▶ [What to do]: Could you set down exactly the lines of the data below, starting at the one that holds "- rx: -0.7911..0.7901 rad" and ending at the one that holds "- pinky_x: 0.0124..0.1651", both included, and only those?

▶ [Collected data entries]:

....

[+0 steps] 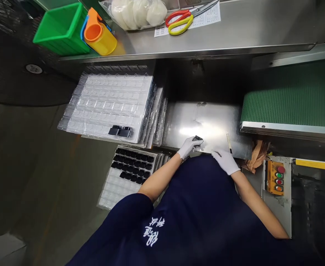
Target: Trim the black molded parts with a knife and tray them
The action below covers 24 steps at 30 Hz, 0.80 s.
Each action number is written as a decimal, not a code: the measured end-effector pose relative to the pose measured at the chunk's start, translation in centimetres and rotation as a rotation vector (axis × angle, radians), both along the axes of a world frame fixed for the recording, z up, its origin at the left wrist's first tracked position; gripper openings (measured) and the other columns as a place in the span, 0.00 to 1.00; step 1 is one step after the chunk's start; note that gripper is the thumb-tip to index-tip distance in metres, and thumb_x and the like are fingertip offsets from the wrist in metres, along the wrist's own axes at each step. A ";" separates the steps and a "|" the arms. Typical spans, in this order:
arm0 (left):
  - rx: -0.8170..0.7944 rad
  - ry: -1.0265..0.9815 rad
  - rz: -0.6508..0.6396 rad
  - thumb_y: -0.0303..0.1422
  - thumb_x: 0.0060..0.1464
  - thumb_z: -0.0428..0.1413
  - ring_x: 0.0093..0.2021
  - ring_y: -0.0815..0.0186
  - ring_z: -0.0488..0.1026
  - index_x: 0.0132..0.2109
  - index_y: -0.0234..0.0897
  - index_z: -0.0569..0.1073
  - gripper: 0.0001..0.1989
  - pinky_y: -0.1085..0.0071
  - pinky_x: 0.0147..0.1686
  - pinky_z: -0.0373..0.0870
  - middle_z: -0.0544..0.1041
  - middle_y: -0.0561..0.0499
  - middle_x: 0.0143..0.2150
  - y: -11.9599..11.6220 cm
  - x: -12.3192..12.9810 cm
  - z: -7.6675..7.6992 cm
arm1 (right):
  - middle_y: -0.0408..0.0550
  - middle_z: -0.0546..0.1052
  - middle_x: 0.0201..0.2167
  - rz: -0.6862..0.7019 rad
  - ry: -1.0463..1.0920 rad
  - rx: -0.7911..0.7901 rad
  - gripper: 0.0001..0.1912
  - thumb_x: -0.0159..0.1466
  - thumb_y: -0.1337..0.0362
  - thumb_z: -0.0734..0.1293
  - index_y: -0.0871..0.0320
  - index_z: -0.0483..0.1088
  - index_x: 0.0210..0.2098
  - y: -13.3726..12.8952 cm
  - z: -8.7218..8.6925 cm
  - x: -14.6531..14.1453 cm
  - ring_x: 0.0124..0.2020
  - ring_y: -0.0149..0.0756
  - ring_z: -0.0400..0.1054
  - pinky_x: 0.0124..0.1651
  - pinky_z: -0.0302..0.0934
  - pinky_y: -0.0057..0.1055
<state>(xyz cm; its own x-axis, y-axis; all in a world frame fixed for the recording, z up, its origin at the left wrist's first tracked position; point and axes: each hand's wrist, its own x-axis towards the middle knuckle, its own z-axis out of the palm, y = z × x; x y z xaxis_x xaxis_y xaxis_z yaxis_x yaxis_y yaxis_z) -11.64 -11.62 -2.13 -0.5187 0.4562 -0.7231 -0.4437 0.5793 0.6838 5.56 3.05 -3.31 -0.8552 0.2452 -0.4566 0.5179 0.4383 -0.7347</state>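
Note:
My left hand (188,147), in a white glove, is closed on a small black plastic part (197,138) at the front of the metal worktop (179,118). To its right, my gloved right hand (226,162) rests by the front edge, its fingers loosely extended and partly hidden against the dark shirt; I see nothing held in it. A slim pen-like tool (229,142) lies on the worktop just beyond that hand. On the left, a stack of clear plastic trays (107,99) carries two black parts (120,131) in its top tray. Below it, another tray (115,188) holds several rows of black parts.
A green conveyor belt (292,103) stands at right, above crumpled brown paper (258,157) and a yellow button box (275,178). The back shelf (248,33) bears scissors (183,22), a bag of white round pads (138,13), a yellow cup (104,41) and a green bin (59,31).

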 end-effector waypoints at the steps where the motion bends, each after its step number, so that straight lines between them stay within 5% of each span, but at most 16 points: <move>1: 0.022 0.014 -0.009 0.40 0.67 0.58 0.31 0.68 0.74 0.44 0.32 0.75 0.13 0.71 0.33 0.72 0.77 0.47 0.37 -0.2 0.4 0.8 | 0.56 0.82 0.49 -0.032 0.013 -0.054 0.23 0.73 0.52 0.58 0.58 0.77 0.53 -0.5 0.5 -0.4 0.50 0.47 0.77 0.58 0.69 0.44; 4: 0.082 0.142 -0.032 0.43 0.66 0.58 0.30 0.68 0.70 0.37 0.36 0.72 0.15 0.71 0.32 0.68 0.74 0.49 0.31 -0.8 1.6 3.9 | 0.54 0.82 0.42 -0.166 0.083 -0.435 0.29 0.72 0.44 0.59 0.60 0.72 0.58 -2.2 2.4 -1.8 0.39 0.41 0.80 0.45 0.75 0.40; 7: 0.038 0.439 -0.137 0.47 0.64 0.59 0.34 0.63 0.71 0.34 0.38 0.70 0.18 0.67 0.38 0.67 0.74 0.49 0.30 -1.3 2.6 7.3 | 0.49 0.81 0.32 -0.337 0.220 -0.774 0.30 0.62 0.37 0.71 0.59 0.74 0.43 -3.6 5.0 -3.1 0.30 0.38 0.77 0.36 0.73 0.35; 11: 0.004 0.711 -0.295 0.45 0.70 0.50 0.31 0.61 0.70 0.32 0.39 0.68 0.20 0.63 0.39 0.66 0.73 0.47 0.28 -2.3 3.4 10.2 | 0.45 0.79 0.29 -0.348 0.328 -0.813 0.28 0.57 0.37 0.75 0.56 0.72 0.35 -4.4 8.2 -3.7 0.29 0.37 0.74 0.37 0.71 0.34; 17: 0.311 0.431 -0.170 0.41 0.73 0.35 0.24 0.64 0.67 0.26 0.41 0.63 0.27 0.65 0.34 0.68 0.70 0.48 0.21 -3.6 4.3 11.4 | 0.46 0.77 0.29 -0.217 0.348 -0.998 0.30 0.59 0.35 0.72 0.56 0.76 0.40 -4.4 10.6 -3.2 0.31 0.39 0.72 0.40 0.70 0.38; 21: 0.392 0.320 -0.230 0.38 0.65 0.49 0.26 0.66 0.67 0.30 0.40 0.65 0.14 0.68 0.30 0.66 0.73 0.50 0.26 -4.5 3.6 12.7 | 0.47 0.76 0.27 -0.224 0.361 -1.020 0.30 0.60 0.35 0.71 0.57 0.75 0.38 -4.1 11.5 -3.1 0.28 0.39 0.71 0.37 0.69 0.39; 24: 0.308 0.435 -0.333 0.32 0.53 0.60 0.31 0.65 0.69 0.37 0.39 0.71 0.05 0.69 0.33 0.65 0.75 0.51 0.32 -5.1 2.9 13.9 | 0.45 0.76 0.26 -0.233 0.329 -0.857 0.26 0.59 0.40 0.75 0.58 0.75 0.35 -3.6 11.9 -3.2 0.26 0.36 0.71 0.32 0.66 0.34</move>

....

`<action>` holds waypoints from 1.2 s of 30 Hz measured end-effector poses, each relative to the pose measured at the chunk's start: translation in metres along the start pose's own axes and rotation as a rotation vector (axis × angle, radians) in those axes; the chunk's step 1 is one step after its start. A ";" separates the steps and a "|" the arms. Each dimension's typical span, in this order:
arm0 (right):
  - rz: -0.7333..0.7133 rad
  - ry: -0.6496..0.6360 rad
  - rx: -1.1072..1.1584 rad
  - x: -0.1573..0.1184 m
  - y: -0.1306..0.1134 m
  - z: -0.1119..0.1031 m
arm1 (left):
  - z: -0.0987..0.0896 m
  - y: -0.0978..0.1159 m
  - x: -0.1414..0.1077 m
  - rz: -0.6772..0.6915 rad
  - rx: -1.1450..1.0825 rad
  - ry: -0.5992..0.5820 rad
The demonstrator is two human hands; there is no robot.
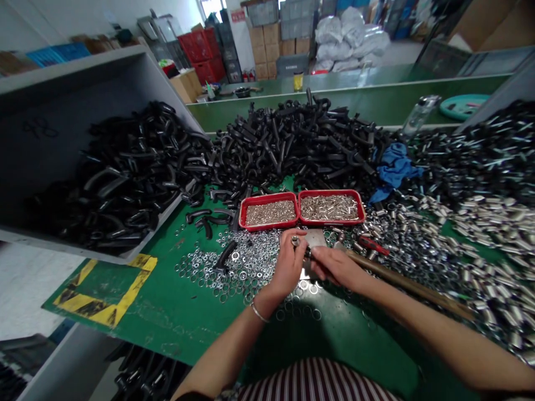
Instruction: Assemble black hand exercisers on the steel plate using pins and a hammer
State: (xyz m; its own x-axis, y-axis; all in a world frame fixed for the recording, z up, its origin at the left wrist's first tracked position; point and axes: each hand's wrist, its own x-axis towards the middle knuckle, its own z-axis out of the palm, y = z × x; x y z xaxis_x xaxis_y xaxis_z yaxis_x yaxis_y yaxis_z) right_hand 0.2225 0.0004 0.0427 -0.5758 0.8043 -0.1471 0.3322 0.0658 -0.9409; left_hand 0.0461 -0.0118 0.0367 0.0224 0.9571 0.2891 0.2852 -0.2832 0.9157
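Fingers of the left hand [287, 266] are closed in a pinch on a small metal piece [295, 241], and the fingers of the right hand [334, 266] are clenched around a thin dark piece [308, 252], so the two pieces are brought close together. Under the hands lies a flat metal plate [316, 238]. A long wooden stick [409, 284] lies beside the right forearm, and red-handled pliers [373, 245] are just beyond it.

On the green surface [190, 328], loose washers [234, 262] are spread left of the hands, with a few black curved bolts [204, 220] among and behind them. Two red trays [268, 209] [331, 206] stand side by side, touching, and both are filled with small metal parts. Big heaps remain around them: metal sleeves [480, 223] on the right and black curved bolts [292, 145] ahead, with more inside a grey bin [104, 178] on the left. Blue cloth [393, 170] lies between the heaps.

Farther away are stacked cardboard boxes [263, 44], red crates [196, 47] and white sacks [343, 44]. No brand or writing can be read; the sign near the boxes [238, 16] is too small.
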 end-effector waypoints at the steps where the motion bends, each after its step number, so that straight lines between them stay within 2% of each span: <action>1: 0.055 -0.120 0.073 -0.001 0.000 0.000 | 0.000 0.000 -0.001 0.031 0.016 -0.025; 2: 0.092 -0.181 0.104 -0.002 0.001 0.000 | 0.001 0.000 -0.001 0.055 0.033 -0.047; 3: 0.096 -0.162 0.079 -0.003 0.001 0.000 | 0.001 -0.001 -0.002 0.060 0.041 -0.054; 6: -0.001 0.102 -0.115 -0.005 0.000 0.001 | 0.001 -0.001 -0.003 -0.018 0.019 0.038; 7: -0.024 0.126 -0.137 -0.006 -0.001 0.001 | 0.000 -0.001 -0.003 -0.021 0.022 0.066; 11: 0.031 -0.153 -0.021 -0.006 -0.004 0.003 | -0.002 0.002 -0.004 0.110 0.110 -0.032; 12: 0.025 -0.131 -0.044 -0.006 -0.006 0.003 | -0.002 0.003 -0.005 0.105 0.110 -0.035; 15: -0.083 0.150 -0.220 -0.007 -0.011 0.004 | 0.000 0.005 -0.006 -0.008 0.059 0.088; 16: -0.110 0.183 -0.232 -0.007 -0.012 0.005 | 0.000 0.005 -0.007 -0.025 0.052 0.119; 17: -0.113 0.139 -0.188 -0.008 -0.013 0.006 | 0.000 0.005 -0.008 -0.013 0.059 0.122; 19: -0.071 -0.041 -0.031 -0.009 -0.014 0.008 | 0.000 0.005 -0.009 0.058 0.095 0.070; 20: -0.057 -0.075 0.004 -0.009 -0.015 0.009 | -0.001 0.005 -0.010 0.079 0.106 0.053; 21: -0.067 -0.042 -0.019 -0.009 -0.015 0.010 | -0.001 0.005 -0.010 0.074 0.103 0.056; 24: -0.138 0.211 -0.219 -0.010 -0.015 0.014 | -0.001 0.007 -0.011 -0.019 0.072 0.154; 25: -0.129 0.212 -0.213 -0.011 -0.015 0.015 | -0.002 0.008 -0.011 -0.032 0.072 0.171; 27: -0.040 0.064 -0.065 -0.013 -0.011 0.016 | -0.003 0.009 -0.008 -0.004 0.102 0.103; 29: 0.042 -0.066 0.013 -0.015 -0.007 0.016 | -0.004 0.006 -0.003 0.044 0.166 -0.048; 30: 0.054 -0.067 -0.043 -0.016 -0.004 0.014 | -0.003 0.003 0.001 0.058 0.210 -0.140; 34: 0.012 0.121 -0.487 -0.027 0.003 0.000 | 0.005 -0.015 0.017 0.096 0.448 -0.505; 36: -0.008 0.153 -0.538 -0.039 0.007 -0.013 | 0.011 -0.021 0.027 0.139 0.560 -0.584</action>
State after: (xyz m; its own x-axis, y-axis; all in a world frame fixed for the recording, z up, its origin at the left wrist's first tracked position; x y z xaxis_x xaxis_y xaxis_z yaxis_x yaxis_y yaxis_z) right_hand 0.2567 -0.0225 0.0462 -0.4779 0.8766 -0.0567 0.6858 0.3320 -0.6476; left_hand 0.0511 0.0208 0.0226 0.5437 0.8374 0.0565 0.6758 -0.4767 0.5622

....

▶ [Output of the exercise]:
  - rx: -0.7911..0.7901 rad
  - gripper: 0.0001..0.1912
  - thumb_x: -0.0159..0.1466
  - thumb_y: -0.1337..0.0362
  - thumb_z: -0.0734..0.1293
  - index_y: -0.0871..0.0320
  - index_z: -0.0483..0.1088
  - index_x: 0.0210..0.2098
  - y: -13.3726..12.8952 cm
  - z: -8.7218..8.6925 cm
  - x: -14.6531..14.1453 cm
  - ring_x: 0.0124..0.2020
  - ring_y: -0.0149..0.0756
  - ring_z: -0.0400..0.1054
  - pinky_x: 0.0124..0.1651

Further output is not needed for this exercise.